Здесь, в Тампле, готовясь расстаться с королем навсегда, Мария Антуанетта впервые полюбила его.
В этом заключалось великое утешение, которое Провидение даровало узнику и которое Коммуна понимала настолько ясно, что она без всякой необходимости, исключительно для того, чтобы добавить еще одну муку к другим мукам, разлучила супругов.
Затем, к самому концу, любовь Марии Антуанетты к мужу перешла в восхищение им.
Во время поездки в Варенн и 10 августа она видела, она была убеждена, что в короле нет мужества.
Дело в том, что для этой молодой и красивой женщины, выросшей среди кавалеров Священной Римской империи, атрибутами мужества был меч, обнаженный в битве, огненный взор в пылу сражения, скакун, пущенный его хозяином сквозь вражеские ряды и в самое жаркое место боя, а Людовик XVI был последним человеком, в котором следовало искать мужество подобного рода.
Но в Тампле, когда он оказался перед лицом опасности, куда более реальной, нежели та, о какой мы только что сказали, перед лицом смерти, куда более страшной и мучительной, нежели та, навстречу какой идут герои, Мария Антуанетта увидела, как благодаря своей доброте, своему терпению и своему смирению этот заурядный человек мало-помалу приобретает в ее глазах поэтические черты; затем, когда настали по-настоящему черные дни, когда прозвонили часы, предвещавшие вечную разлуку, она вдруг увидела христианина, сбрасывающего с себя оболочку человека, преображающегося в ходе своих страданий и спокойно поднимающегося среди молний и громовых раскатов на предуготовленную ему политическую Голгофу.

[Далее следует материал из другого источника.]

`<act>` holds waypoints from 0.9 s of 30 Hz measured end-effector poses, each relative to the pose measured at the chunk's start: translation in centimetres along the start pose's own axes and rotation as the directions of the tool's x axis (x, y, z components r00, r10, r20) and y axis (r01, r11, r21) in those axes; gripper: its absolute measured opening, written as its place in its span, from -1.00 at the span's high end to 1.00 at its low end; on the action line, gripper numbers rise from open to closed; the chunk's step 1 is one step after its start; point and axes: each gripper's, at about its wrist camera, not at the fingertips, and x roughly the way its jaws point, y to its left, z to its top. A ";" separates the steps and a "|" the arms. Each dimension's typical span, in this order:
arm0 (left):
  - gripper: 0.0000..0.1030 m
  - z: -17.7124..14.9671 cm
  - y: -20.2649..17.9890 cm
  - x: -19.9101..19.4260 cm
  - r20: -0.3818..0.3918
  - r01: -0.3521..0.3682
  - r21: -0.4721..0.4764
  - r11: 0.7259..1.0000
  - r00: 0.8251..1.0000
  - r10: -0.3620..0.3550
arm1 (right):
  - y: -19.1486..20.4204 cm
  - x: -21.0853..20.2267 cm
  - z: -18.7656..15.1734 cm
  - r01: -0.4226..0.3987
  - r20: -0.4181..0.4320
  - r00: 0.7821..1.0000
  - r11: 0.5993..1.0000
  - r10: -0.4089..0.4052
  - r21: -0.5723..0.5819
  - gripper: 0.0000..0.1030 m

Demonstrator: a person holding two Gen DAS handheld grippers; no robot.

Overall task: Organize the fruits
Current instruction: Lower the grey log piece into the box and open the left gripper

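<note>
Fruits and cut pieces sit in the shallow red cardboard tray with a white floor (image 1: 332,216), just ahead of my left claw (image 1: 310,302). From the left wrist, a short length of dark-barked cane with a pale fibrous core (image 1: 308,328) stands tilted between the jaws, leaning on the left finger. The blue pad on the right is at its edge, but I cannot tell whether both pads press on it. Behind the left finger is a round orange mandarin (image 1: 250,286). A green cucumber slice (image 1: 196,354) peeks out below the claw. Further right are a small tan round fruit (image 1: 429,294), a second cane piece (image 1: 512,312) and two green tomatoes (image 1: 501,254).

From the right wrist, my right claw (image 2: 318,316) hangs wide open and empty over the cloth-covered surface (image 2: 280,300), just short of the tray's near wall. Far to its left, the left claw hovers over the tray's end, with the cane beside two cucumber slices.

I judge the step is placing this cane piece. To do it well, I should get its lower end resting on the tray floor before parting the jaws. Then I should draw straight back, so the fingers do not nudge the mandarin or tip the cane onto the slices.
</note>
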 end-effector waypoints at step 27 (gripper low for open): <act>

Вот почему во время их последнего свидания эта мужественная королева плакала, а этот слабодушный король утешал ее.
Но Господь даровал ей еще одну милость: ее тоже ожидало впереди кровавое искупление и она должна была, сбросив мирские одежды женщины и кичливые наряды королевы, быть погребенной в незапятнанном саване мученицы.